# Laplace transforms of derivatives

where

As shown in the parent entry (http://planetmath.org/LaplaceTransformOfDerivative), the Laplace transform of the first derivative of a Laplace-transformable function $f(t)$ is got from the formula

 $\displaystyle\mathcal{L}\{f^{\prime}(t)\}\;=\;s\,F(s)-\lim_{t\to 0+}\!f(t).$ (1)

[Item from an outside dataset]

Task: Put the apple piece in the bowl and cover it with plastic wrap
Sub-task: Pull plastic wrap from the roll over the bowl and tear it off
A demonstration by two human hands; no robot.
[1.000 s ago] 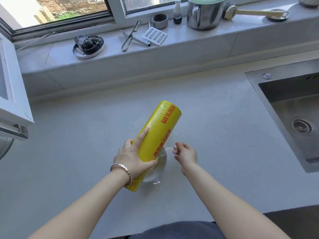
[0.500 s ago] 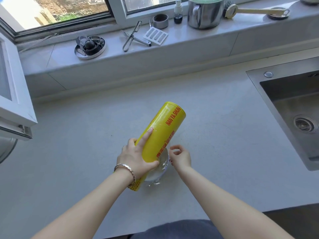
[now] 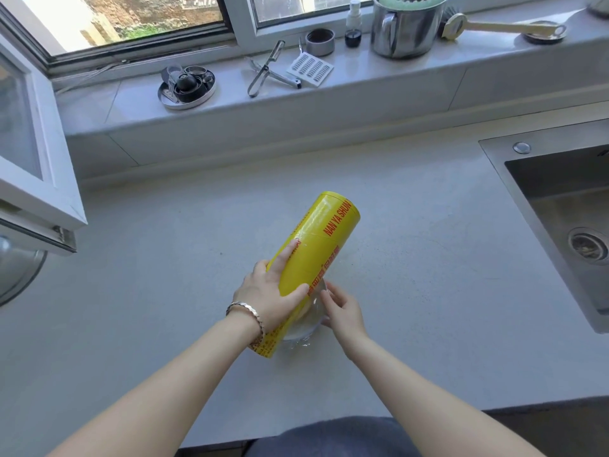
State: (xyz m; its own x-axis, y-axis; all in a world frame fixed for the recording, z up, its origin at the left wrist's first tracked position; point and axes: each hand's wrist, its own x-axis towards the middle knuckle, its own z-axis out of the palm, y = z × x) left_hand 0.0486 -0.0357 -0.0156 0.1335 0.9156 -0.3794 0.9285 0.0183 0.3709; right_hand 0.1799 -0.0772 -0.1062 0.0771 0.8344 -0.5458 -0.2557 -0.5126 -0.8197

The rule can be applied also to the function $f^{\prime}(t)$:

 $\mathcal{L}\{f^{\prime\prime}(t)\}\;=\;s[sF(s)-\lim_{t\to 0+}\!f(t)]-\lim_{t% \to 0+}\!f^{\prime}(t)\;=\;s^{2}F(s)-sf(0\!^{+})-f^{\prime}(0\!^{+})$

Here the short notation $0\!^{+}$ has been used for the right limits.

Further, one can use the rule to $f^{\prime\prime}(t)$, getting

 $\mathcal{L}\{f^{\prime\prime\prime}(t)\}\;=\;s[s^{2}F(s)-sf(0\!^{+})-f^{\prime% }(0\!^{+})]-f^{\prime\prime}(0\!^{+})\;=\;s^{3}F(s)-s^{2}f(0\!^{+})-sf^{\prime% }(0\!^{+})-f^{\prime\prime}(0\!^{+}).$

Continuing similarly, one comes to the general formula

 $\displaystyle\mathcal{L}\{f^{(n)}(t)\}\;=\;s^{n}F(s)-s^{n-1}f(0\!^{+})-s^{n-2}% f^{\prime}(0\!^{+})-\ldots-f^{(n-1)}(0\!^{+}).$ (2)

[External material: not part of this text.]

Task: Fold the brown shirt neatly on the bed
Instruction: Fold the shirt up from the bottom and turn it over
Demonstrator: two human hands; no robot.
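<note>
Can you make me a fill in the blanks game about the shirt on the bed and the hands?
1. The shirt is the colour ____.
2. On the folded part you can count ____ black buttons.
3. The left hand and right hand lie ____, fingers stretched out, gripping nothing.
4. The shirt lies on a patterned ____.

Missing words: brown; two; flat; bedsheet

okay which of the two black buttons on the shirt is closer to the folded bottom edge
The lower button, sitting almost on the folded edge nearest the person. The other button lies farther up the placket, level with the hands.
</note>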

Use of (2) requires that $f(t)$, $f^{\prime}(t)$, $f^{\prime\prime}(t)$, …, $f^{(n)}(t)$ are Laplace-transformable and that $f(t)$, $f^{\prime}(t)$, $f^{\prime\prime}(t)$, …, $f^{(n-1)}(t)$ are continuous when  $t>0$ (not only piecewise continuous).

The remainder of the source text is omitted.